PROV's Q1 Net Income Dips Amidst Rising Expenses, Asset Contraction
Ticker: PROV · Form: 10-Q · Filed: Nov 7, 2025 · CIK: 1010470
Sentiment: mixed
Topics: Regional Banking, Net Interest Income, Earnings Per Share, Asset Quality, Deposit Trends, Unrealized Losses, Financial Performance
Related Tickers: PROV
TL;DR
**PROV's shrinking balance sheet and declining net income make it a cautious hold, as rising expenses eat into an otherwise solid net interest income gain.**
AI Summary
Provident Financial Holdings Inc. (PROV) reported a net income of $1.681 million for the quarter ended September 30, 2025, a decrease from $1.900 million in the same quarter of 2024. Basic earnings per share also declined to $0.26 from $0.28 year-over-year. Total interest income slightly increased to $14.146 million from $14.075 million, primarily driven by a rise in loans receivable interest to $13.131 million from $13.023 million. However, total interest expense decreased to $5.216 million from $5.459 million, mainly due to lower borrowings interest expense, resulting in an improved net interest income of $8.930 million, up from $8.616 million. The company recorded a recovery of credit losses of $626,000, compared to $697,000 in the prior year. Non-interest income saw a decline to $813,000 from $899,000, while non-interest expenses increased to $7.634 million from $7.523 million, largely due to higher salaries and employee benefits. Total assets decreased to $1.230 billion at September 30, 2025, from $1.245 billion at June 30, 2025, with a notable reduction in total deposits to $874.839 million from $888.772 million.
Why It Matters
For investors, the slight dip in net income and EPS, despite improved net interest income, signals potential challenges in cost control and non-interest revenue generation for Provident Financial Holdings.
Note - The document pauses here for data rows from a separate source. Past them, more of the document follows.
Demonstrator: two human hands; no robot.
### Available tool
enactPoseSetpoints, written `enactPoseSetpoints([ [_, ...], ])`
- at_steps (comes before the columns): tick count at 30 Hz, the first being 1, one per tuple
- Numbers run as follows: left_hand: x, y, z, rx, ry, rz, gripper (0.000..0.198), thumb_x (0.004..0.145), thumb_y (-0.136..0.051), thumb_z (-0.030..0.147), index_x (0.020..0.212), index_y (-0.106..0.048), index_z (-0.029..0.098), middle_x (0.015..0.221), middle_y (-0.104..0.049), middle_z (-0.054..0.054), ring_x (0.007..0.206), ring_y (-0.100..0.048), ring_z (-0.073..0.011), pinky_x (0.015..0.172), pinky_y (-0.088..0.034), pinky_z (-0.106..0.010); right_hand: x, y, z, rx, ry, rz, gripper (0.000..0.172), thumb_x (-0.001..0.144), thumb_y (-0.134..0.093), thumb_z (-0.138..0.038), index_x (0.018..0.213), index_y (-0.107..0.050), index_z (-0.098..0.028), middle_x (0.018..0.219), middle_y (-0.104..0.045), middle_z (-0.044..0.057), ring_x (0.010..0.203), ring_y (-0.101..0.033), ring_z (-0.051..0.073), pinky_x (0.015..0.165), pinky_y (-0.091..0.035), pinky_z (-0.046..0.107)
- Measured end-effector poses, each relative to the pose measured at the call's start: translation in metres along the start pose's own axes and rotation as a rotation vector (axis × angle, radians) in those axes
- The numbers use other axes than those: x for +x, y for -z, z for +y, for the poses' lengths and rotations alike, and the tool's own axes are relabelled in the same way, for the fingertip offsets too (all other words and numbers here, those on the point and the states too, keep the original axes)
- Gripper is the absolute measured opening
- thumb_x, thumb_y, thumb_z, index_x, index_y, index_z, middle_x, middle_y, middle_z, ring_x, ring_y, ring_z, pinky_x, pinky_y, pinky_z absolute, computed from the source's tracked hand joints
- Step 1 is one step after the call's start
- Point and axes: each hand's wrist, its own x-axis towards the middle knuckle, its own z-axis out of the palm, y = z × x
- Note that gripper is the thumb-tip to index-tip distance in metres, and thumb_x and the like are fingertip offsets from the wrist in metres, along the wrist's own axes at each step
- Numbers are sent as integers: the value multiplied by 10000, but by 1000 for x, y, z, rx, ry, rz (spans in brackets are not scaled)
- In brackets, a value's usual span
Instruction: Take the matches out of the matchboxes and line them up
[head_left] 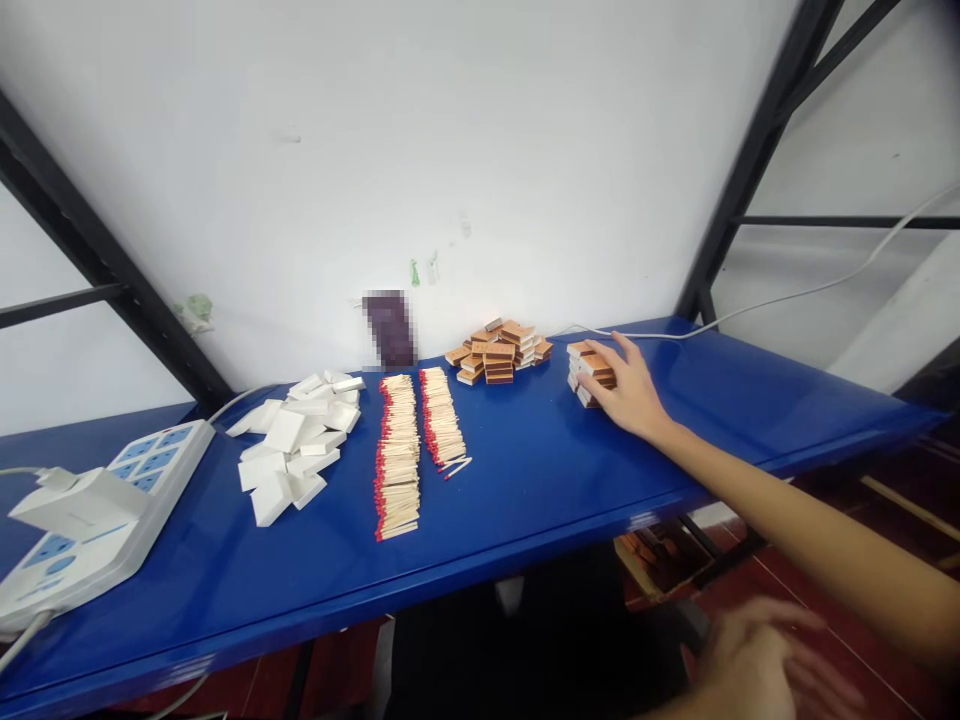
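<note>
On the right part of the blue table, my right hand [626, 385] is closed around a small stack of matchboxes [581, 375], thumb on the near side and fingers over the top. My left hand [765, 655] hangs below the table edge at the lower right, smeared by motion, so its grip does not show. A loose heap of matchboxes [499, 350] lies left of the stack, near the wall. Two columns of red-tipped matches, a longer one [397, 455] and a shorter one [442, 420], lie farther left. Beside them is a pile of white matchbox trays [292, 440].
A white power strip [165, 470] with a plugged-in white adapter [82, 505] lies at the left. A dark pixelated item [390, 330] is by the wall. Black metal posts [739, 180] frame the table, and a white cable [795, 292] runs behind on the right.
</note>
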Motion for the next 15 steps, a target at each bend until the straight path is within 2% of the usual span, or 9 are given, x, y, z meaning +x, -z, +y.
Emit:
enactPoseSetpoints([
  [3,16,-26,19,-257,-155,180,574,709,-471,361,1233,-579,152,920,-649,-104,727,-628,-207,658,-483,-324,-4,1,-1,-20,58,55,460,927,-562,-482,1331,-653,-282,1568,-358,135,1443,-380,394,1121,-375,612],
  [4,19,-33,24,-292,-171,192,560,668,-488,362,1182,-593,165,997,-649,-114,786,-636,-220,662,-487,-328,-4,1,-2,-9,79,75,438,935,-553,-481,1302,-674,-276,1562,-358,137,1414,-420,387,1109,-393,599],
  [6,23,-44,30,-384,-197,128,513,616,-493,365,1085,-596,181,1069,-649,-120,857,-641,-249,706,-506,-367,-5,4,-6,6,117,119,409,947,-541,-482,1255,-701,-265,1534,-383,144,1352,-488,368,1089,-414,578],
  [8,28,-49,31,-536,-151,47,460,585,-466,392,976,-581,181,1030,-655,-138,861,-643,-280,753,-511,-422,-5,8,-13,6,134,182,388,958,-531,-491,1211,-718,-264,1469,-459,146,1317,-519,358,1078,-418,571],
  [11,36,-46,20,-729,-41,-11,451,592,-416,492,867,-587,179,1013,-649,-174,876,-636,-315,809,-494,-459,-9,15,-33,64,113,312,380,985,-489,-507,1165,-722,-266,1259,-632,131,1211,-597,332,1041,-446,554],
  [13,39,-37,10,-762,1,35,522,643,-382,616,831,-605,182,1008,-659,-181,884,-632,-330,826,-482,-466,-20,18,-52,210,89,370,388,1007,-461,-499,1178,-704,-250,1106,-709,116,1067,-666,302,972,-503,509],
  [15,39,-24,0,-687,50,108,581,679,-384,724,780,-599,193,953,-678,-171,882,-628,-341,839,-474,-480,-38,19,-76,409,77,380,361,1019,-460,-464,1188,-691,-244,1043,-732,103,957,-698,274,862,-558,443],
])
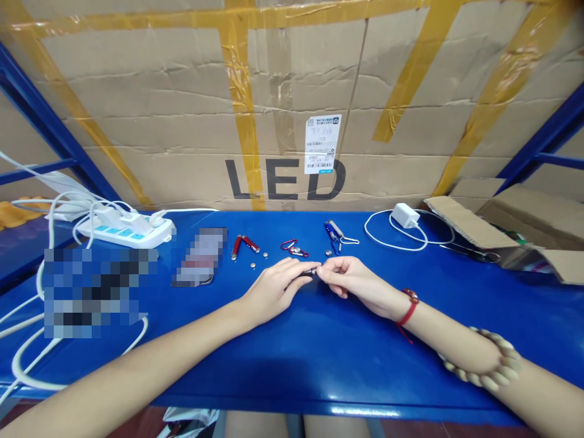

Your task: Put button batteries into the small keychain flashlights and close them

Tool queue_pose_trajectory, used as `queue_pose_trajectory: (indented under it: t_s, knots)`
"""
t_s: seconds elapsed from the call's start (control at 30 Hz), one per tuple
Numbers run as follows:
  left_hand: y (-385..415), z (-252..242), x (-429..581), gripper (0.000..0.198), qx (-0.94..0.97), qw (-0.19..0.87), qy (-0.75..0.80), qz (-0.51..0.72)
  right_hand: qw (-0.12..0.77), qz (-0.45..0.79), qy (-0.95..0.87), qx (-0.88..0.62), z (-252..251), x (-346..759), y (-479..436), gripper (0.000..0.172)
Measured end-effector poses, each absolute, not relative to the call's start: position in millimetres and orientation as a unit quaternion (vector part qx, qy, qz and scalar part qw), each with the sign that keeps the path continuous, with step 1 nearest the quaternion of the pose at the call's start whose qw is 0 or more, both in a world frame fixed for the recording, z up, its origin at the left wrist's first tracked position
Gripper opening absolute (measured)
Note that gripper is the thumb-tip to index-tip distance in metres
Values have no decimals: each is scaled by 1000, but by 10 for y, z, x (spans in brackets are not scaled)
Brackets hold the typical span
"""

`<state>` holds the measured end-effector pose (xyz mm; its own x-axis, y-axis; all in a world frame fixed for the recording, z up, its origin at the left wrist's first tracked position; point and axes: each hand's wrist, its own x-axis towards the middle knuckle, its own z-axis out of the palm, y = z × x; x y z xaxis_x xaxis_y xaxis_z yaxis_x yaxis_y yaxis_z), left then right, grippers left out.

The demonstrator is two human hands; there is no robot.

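Note:
My left hand [274,286] and my right hand [353,281] meet over the middle of the blue table [296,347]. Both pinch a small dark cylindrical piece [311,272] between their fingertips, one hand at each end. Just beyond the hands lie a red mini flashlight [244,244], a red carabiner clip [294,247], a blue and silver mini flashlight [334,232] and several small button cells [253,265]. My right wrist wears a red cord bracelet and, farther back, a wooden bead bracelet.
A white power strip [125,231] with plugs and white cables sits at the left. A white charger [405,215] with its looped cable lies at the back right, beside an open cardboard box [511,234]. A large taped carton marked LED [292,109] stands behind the table.

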<state>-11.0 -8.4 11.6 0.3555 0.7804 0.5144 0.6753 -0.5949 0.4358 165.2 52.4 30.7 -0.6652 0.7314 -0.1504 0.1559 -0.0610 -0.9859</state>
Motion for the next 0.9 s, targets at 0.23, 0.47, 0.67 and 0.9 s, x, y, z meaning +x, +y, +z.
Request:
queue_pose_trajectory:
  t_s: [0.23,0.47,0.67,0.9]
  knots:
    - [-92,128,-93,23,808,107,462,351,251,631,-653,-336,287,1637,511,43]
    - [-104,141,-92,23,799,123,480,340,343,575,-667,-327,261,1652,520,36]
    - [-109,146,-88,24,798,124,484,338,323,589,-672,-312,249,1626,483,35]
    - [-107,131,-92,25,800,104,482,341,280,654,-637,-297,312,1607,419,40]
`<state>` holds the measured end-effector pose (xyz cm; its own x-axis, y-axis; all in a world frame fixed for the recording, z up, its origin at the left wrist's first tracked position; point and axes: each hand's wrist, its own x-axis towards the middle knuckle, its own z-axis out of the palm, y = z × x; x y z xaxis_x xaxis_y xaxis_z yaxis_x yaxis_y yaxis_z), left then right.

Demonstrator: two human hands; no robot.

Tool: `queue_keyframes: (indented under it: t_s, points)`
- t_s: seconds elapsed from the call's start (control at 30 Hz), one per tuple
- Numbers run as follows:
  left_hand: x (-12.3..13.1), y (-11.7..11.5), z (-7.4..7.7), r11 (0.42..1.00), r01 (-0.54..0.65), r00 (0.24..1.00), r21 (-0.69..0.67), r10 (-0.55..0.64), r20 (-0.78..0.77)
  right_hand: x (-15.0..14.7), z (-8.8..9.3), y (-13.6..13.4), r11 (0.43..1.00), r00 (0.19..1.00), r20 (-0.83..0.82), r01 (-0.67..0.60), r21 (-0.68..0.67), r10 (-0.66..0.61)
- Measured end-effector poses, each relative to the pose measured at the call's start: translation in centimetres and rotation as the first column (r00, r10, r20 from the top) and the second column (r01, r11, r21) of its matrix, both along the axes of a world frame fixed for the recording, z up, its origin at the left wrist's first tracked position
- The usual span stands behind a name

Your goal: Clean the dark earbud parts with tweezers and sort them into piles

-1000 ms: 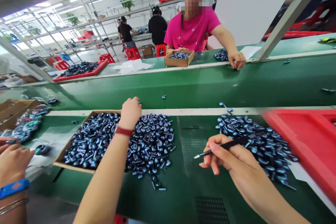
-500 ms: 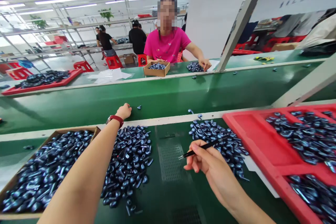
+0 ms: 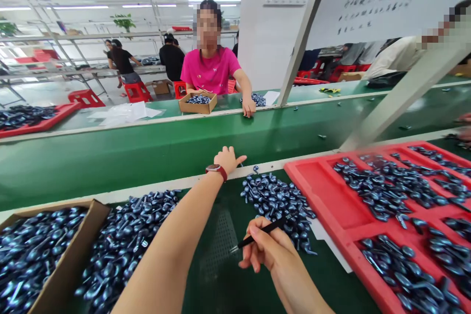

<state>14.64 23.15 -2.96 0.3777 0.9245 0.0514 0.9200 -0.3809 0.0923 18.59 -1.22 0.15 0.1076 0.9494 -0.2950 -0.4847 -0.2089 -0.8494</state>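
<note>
My left hand [image 3: 227, 159], with a red-strapped watch at the wrist, reaches over the near edge of the green conveyor belt [image 3: 147, 157]. Its thumb is spread from the fingers, and I see nothing held in it; the fingertips partly face away. Just beyond its thumb, an earbud [image 3: 255, 169] lies on the pale rail. My right hand [image 3: 270, 250] grips black tweezers [image 3: 259, 234], whose metal tips point left over a perforated panel [image 3: 222, 240]. Behind that hand lies a pile of dark blue earbuds [image 3: 274, 196]. A larger earbud pile [image 3: 121, 235] is left of my left forearm.
A cardboard box [image 3: 69, 270] full of earbuds stands at the left. On the right lies a red compartment tray [image 3: 342, 206] with more earbuds. A slanted metal post [image 3: 393, 98] rises behind it. Across the belt, a co-worker's hand [image 3: 249, 107] rests at its far edge.
My left hand has moved right along the belt, its thumb now spread out. The view has swung right. The co-worker's hand has moved from their pile to the belt's edge.
</note>
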Motion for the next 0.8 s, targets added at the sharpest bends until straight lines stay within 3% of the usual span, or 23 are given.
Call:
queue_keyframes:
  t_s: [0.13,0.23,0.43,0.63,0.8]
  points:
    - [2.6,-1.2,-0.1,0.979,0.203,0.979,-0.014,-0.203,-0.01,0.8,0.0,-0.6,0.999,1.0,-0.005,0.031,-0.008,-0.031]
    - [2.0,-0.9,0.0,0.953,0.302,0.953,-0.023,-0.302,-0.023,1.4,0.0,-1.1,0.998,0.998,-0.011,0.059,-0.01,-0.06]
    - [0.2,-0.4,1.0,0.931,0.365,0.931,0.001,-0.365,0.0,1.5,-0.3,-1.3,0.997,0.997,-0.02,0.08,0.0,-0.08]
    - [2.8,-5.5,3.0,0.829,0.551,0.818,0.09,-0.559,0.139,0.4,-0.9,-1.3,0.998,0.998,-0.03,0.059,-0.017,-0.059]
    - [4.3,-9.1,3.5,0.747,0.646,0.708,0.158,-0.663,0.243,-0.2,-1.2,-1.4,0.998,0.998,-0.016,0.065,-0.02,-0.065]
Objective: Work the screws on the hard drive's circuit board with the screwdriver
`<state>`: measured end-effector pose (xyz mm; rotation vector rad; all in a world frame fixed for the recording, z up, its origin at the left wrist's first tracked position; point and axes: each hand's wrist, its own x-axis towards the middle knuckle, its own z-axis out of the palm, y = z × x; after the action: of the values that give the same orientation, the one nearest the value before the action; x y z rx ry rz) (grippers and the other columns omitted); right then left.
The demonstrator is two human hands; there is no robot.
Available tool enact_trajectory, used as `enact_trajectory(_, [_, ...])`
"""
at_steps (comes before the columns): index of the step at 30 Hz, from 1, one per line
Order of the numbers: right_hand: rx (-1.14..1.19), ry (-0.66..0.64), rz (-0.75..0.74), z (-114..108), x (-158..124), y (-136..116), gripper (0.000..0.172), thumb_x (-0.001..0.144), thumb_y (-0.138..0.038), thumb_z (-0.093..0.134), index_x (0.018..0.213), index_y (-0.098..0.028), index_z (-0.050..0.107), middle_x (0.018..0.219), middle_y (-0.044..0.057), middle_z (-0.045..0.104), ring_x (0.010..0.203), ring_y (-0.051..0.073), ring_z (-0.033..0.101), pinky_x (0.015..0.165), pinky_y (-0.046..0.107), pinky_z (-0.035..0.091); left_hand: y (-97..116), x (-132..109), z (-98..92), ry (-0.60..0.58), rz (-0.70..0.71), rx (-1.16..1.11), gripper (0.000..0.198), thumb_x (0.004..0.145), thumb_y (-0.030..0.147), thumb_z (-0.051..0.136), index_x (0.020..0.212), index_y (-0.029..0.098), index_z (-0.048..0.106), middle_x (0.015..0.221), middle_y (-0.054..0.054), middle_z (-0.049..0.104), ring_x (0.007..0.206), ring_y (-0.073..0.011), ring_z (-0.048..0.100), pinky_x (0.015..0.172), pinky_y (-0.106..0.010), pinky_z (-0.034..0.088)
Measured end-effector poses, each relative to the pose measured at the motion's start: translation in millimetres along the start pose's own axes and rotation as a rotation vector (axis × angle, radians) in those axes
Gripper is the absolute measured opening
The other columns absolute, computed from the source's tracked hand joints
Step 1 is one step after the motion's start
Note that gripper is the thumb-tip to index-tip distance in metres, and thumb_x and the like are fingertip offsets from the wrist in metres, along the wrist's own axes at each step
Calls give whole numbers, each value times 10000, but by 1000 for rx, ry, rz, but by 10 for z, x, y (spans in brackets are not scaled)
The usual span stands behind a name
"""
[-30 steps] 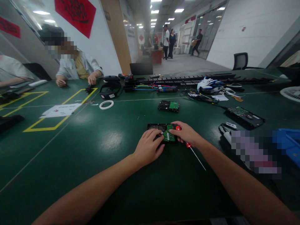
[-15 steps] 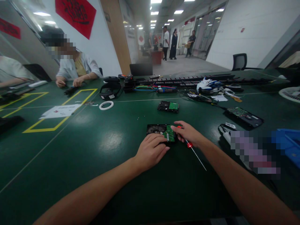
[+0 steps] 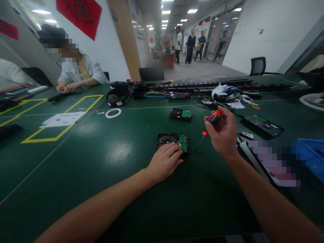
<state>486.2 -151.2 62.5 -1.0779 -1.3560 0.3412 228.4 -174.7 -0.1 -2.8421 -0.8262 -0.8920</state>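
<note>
The person's left hand (image 3: pixel 165 162) lies flat with fingers stretched out and close together, fingertips pressing on the near edge of a hard drive (image 3: pixel 169 138), while the right hand (image 3: pixel 224 135) is raised to the right of it, clamped around the handle of a screwdriver (image 3: pixel 214 117). Both work over a wide dark-green table (image 3: pixel 106 168) marked with yellow tape lines, where a co-worker (image 3: pixel 81 69) in a light shirt sits at the far left. A sheet of paper (image 3: pixel 62 119) lies inside the yellow outline. The hard drive sits near the middle of the table, straight ahead of the person, underside up: a black casing with a green circuit board across its right part. A second drive (image 3: pixel 181 114) of the same look lies farther back, well apart from the first. The screwdriver has a black and red grip and a red collar, and its thin shaft slants down and left toward the drive's right edge, the tip above the table. A white tape ring (image 3: pixel 113 113) rests far left of the drives.
</note>
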Motion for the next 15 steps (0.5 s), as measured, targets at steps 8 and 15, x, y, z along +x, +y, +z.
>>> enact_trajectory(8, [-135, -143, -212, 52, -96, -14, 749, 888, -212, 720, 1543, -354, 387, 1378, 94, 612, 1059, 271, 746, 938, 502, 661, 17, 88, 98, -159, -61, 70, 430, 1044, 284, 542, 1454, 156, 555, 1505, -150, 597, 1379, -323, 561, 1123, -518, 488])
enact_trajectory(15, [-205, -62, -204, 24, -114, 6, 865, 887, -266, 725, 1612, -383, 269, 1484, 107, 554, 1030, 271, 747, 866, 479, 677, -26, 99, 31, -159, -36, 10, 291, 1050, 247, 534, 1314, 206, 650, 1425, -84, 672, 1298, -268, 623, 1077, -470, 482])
The decrease in total assets and deposits could indicate a shrinking balance sheet, potentially impacting future lending capacity and profitability in a competitive banking landscape. Employees might face pressure if cost-cutting measures become more aggressive, while customers could see changes in deposit rates or loan offerings as the bank adjusts its strategy. The broader market will watch if this trend reflects wider pressures on regional banks, especially concerning deposit retention and managing unrealized losses on investment securities.
Risk Assessment
Risk Level: medium — The company holds $9.4 million in unrealized losses on investment securities held to maturity as of September 30, 2025, all in a loss position for 12 months or more, which could impact future capital if realized. Additionally, total assets decreased by $14.806 million from June 30, 2025, to September 30, 2025, and total deposits declined by $13.933 million, indicating potential liquidity and growth challenges.
Analyst Insight
Investors should closely monitor PROV's future filings for trends in deposit retention and asset growth, as the current quarter shows contraction. Evaluate the impact of rising non-interest expenses, particularly salaries and employee benefits, on profitability and management's strategy to mitigate these costs. Consider the implications of the persistent unrealized losses on investment securities for long-term capital stability.
Financial Highlights
- revenue
- $14.959M
- total Assets
- $1.230B
- net Income
- $1.681M
- eps
- $0.26
- revenue Growth
- +1.7%
Revenue Breakdown
| Segment | Revenue | Growth |
|---|---|---|
| Interest Income from Loans Receivable | $13.131M | +0.8% |
| Interest Income from Deposits | $0.875M | -1.5% |
| Interest Income from Borrowings | $0.139M | -10.0% |
| Non-Interest Income | $0.813M | -9.6% |
Key Numbers
- $1.681M — Net Income (Decreased from $1.900M in Q3 2024)
- $0.26 — Basic EPS (Decreased from $0.28 in Q3 2024)
- $14.146M — Total Interest Income (Increased from $14.075M in Q3 2024)
- $5.216M — Total Interest Expense (Decreased from $5.459M in Q3 2024)
- $8.930M — Net Interest Income (Increased from $8.616M in Q3 2024)
- $7.634M — Total Non-Interest Expense (Increased from $7.523M in Q3 2024)
- $1.230B — Total Assets (Decreased from $1.245B at June 30, 2025)
- $874.839M — Total Deposits (Decreased from $888.772M at June 30, 2025)
- $9.4M — Unrealized Losses on HTM Securities (All in loss position for 12 months or more as of September 30, 2025)
- 6,474,230 — Shares Outstanding (As of October 31, 2025)
Key Players & Entities
- PROVIDENT FINANCIAL HOLDINGS INC (company) — Registrant
- Provident Savings Bank, F.S.B. (company) — Wholly-owned subsidiary of Provident Financial Holdings, Inc.
- FASB (regulator) — Financial Accounting Standards Board
- SEC (regulator) — United States Securities and Exchange Commission
- $1.681 million (dollar_amount) — Net income for Q3 2025
- $1.900 million (dollar_amount) — Net income for Q3 2024
- $9.4 million (dollar_amount) — Unrealized losses on investment securities held to maturity as of September 30, 2025
- $10.4 million (dollar_amount) — Unrealized losses on investment securities held to maturity as of June 30, 2025
- $1.230 billion (dollar_amount) — Total assets as of September 30, 2025
- $1.245 billion (dollar_amount) — Total assets as of June 30, 2025
FAQ
What was Provident Financial Holdings Inc.'s net income for the quarter ended September 30, 2025?
Provident Financial Holdings Inc. reported a net income of $1.681 million for the quarter ended September 30, 2025, which is a decrease from $1.900 million in the same period of 2024.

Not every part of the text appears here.